Cross-sectional analysis was done at every recorded frame within the stent, thereby allowing volumetric measurement of stent, lumen, and neointimal hyperplasia (NIH) and its components. The grayscale IVUS analysis was performed according to the American College of Cardiology Clinical Expert Consensus Document on Standards for Acquisition, Measurement and Reporting of Intravascular Ultrasound Studies . As reported previously , the outer VH-IVUS contour was drawn just outside the stent to exclude stent struts and their artifacts, but minimize loss of NIH tissue.
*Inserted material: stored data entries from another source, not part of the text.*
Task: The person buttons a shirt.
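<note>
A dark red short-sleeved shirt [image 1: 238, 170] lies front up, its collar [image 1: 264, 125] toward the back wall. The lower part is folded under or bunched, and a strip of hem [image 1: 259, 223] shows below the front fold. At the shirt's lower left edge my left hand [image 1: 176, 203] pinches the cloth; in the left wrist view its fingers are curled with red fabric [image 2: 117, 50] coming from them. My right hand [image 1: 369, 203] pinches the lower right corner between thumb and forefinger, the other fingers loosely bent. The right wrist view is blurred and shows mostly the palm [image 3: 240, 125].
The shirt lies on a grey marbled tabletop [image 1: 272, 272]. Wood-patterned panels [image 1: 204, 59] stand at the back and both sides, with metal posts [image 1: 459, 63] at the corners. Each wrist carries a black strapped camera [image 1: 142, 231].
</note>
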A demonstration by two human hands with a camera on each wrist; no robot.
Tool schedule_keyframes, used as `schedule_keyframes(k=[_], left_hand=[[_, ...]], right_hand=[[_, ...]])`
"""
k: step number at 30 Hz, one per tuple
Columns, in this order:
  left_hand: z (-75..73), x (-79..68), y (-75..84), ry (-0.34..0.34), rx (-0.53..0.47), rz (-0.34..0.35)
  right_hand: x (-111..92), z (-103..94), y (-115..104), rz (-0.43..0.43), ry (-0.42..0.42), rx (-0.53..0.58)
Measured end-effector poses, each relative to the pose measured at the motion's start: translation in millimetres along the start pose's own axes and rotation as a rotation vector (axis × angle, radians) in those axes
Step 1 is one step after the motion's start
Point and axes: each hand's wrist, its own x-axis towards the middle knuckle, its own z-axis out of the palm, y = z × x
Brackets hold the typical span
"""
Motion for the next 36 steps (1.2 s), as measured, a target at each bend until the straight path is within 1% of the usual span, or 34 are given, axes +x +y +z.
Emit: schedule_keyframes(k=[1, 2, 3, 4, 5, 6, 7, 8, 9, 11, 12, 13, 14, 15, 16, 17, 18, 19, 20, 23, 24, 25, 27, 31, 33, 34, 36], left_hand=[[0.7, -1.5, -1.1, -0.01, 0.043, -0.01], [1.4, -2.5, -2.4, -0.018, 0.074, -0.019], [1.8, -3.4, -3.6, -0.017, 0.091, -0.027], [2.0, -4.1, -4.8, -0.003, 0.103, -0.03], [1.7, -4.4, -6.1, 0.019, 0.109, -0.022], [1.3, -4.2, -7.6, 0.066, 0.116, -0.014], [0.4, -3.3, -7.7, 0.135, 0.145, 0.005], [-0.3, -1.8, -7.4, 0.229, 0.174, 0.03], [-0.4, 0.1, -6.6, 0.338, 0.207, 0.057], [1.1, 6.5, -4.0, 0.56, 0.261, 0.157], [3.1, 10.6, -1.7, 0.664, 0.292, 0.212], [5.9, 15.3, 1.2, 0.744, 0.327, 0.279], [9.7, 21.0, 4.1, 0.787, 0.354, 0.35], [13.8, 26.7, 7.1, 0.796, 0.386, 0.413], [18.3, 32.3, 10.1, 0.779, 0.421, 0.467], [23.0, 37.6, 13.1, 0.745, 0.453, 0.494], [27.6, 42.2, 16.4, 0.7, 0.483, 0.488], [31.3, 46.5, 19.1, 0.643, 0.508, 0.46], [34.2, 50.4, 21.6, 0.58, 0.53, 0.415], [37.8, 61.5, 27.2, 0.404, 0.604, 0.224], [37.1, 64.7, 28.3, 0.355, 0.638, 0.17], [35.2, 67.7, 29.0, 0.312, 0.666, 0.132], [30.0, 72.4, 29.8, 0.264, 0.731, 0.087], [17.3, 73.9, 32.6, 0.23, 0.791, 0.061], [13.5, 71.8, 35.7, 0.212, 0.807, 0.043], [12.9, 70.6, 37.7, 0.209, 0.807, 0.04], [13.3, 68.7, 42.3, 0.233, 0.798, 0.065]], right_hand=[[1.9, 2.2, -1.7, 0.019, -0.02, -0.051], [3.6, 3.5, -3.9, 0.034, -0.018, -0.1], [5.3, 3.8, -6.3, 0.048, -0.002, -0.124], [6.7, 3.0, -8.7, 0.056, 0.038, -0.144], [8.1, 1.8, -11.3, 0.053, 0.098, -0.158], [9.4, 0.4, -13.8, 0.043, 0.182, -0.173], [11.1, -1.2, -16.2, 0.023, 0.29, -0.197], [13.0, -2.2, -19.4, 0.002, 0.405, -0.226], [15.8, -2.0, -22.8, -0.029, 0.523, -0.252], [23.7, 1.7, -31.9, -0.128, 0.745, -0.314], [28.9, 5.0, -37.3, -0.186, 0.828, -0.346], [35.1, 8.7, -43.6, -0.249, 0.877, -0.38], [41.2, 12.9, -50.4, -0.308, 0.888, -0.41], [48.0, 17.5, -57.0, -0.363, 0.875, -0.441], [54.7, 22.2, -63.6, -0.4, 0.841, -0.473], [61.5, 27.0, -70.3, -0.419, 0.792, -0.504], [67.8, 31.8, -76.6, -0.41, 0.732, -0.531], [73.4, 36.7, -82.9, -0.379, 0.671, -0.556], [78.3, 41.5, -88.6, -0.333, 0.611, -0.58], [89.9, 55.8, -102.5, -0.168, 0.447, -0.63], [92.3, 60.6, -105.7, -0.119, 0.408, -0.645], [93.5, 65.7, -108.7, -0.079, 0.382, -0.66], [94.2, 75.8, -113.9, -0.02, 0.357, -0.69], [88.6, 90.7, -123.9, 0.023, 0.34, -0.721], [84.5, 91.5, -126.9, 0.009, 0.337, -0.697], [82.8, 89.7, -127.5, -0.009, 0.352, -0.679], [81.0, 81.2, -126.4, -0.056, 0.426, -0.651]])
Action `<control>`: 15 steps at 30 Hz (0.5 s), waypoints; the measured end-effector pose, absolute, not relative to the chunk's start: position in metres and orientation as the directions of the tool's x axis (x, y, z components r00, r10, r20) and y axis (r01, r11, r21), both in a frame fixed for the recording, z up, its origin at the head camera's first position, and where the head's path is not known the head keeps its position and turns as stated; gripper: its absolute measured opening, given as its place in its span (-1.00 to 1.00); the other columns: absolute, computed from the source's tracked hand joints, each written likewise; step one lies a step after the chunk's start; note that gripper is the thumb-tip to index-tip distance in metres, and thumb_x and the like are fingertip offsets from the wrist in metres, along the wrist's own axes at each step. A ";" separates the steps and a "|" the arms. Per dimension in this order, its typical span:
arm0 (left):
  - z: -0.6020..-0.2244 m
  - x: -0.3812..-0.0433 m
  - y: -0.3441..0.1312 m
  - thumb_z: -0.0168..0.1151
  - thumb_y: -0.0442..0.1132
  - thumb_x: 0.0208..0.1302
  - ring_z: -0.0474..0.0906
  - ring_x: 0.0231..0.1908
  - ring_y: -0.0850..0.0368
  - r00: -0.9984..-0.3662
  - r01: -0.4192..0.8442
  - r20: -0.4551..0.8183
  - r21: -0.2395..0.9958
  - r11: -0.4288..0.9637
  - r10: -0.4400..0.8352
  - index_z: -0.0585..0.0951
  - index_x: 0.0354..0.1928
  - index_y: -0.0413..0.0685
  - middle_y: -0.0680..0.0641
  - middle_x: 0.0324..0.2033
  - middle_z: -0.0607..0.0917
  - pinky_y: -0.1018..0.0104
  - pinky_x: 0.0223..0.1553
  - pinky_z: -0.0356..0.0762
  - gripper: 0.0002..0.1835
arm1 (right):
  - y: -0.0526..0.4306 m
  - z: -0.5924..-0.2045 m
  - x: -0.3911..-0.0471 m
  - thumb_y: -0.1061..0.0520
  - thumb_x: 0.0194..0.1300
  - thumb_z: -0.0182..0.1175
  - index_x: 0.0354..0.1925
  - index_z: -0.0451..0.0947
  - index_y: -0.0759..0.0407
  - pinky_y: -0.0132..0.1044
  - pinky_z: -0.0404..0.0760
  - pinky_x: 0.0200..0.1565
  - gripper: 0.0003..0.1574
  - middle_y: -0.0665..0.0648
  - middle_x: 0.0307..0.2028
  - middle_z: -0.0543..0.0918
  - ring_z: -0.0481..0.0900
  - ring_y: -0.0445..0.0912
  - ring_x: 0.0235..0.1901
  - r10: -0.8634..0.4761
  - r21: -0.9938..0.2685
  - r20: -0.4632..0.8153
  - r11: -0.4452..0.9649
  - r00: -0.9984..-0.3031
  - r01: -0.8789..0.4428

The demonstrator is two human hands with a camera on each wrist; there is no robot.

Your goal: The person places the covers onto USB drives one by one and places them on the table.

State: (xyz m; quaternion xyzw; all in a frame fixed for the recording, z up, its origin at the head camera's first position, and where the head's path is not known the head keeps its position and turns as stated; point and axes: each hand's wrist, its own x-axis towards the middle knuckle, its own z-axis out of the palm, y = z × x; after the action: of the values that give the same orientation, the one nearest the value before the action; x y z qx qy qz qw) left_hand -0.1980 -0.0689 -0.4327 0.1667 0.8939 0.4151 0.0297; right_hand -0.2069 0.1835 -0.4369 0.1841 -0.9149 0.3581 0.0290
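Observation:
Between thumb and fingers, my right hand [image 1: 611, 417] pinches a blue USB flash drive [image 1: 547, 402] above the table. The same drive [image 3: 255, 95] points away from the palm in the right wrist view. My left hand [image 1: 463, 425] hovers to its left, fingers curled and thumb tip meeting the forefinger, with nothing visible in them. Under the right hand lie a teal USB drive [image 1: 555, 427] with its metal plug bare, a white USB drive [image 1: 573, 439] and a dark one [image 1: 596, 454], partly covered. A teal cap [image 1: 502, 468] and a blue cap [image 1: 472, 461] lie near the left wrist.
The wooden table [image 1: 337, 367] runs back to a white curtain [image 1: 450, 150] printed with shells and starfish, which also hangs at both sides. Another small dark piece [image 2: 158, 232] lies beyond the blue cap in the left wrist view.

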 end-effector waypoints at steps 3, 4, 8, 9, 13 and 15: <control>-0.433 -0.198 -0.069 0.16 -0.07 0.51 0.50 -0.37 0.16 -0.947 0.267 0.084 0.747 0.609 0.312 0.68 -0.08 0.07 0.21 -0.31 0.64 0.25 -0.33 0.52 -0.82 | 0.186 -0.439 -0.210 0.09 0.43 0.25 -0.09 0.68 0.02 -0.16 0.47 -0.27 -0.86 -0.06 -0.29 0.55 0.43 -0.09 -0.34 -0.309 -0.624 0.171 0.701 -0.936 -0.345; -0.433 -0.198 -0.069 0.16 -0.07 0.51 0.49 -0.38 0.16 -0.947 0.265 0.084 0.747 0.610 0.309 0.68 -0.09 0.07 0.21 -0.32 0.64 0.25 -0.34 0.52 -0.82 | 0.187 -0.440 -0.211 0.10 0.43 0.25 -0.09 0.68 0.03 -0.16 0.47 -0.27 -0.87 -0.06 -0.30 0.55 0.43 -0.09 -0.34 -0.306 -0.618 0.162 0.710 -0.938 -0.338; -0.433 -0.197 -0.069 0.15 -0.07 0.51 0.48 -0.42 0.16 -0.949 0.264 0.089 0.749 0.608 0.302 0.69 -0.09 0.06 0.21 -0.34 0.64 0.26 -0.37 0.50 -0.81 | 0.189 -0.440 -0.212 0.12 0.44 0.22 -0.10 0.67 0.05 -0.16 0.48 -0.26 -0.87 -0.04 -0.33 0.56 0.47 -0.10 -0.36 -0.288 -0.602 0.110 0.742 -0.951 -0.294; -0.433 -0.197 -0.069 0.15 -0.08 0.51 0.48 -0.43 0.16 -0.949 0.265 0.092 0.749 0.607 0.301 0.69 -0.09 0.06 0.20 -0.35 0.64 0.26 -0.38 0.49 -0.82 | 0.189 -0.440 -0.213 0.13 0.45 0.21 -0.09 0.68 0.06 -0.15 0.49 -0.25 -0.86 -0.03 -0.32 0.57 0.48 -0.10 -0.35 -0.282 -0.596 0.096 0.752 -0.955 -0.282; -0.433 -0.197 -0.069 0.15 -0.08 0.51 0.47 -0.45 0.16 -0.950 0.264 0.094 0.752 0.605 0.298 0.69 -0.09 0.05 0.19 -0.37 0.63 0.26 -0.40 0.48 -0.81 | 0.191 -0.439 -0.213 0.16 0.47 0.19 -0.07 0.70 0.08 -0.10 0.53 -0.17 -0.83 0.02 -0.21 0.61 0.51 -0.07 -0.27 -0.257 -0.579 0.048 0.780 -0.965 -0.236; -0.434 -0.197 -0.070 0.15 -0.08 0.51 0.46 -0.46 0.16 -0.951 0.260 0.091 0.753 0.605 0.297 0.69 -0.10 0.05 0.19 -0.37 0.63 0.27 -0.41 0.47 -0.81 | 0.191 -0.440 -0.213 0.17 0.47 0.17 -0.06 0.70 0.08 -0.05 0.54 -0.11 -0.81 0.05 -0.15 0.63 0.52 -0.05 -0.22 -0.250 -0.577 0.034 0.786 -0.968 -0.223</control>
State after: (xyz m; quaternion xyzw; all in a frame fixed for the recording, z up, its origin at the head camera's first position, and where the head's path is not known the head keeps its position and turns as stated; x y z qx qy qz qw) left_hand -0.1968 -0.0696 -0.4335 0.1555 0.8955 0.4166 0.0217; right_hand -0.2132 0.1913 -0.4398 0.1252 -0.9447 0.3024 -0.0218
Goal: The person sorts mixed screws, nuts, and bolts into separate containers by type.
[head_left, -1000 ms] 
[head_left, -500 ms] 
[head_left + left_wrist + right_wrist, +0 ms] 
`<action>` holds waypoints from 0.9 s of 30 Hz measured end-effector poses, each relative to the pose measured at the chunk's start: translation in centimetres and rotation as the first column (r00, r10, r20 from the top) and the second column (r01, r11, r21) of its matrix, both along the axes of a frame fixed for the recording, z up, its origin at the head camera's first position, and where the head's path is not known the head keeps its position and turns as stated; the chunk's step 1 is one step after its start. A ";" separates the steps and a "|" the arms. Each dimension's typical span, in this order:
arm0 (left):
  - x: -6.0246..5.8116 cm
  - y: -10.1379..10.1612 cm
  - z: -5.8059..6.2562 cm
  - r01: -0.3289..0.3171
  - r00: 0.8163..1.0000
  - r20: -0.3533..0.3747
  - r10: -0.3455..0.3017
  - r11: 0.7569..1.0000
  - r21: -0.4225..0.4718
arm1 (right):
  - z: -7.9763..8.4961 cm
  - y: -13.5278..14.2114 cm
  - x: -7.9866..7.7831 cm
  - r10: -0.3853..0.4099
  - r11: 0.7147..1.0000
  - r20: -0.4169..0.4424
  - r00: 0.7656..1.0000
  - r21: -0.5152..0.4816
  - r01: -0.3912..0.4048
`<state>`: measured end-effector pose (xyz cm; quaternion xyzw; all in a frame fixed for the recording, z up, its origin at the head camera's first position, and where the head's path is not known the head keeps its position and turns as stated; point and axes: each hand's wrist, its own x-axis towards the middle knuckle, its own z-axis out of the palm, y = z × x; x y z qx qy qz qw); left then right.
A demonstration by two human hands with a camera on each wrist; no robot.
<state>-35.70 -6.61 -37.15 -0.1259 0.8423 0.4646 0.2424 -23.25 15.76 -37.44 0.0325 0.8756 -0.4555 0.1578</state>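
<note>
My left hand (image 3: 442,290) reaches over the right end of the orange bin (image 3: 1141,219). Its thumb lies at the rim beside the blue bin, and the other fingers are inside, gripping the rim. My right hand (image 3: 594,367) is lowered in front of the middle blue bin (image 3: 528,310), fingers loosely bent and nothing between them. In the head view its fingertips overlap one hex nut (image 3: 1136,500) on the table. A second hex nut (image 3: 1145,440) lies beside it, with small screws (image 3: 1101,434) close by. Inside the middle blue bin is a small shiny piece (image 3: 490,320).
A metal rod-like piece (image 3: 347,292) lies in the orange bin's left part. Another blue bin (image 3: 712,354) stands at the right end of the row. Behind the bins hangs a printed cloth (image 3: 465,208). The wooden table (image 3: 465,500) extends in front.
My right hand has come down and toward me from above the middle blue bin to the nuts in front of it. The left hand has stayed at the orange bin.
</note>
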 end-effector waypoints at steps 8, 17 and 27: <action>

The inner VH-IVUS contour was at the lumen interface ( Fig. 2 A ). The components of NIH were classified into fibrotic tissue, fibro-fatty, dense calcium, and necrotic core, and reported as percentages of NIH area and volume. In-stent VH thin-cap fibroatheroma was defined as NIH > 40% of stent area, necrotic core > 20% of NIH area, and necrotic core abutting the lumen in ≥ 2 consecutive frames ( Fig. 2 B).
2.5
Statistical Analysis
All statistical analyses were performed with SAS version 9.1 (SAS Institute, Cary, NC). Continuous variables were presented as median with interquartile range. Comparison of values was performed with non-parametric Mann Whitney U test. Categorical variables were presented as number (%) and compared with Fisher’s exact test or chi square test, as appropriate. Statistical significance was defined as a two-sided p value < 0.05.
3
Results
3.1
Patient Characteristics
The study cohort included 30 patients with 36 stented lesions (BMS, n = 17; DES, n = 19) after exclusion of 3 stents from 2 patients who did not have ≥ 3 consecutive cross-sections with a mean neointimal thickness > 100 μm as identified by OCT. Table 1 shows patient characteristics. There were no significant differences with regard to age, gender, coronary risk factors, and prior history of myocardial infarction between the 2 groups. Although medical treatment on admission, including statin use and antiplatelet therapy, was similar between groups, low-density lipoprotein cholesterol levels were numerically higher in the BMS group (84.0 mg/dL [66.0, 93.0] vs. 59.5 mg/dL [44.0, 72.0], p = 0.075).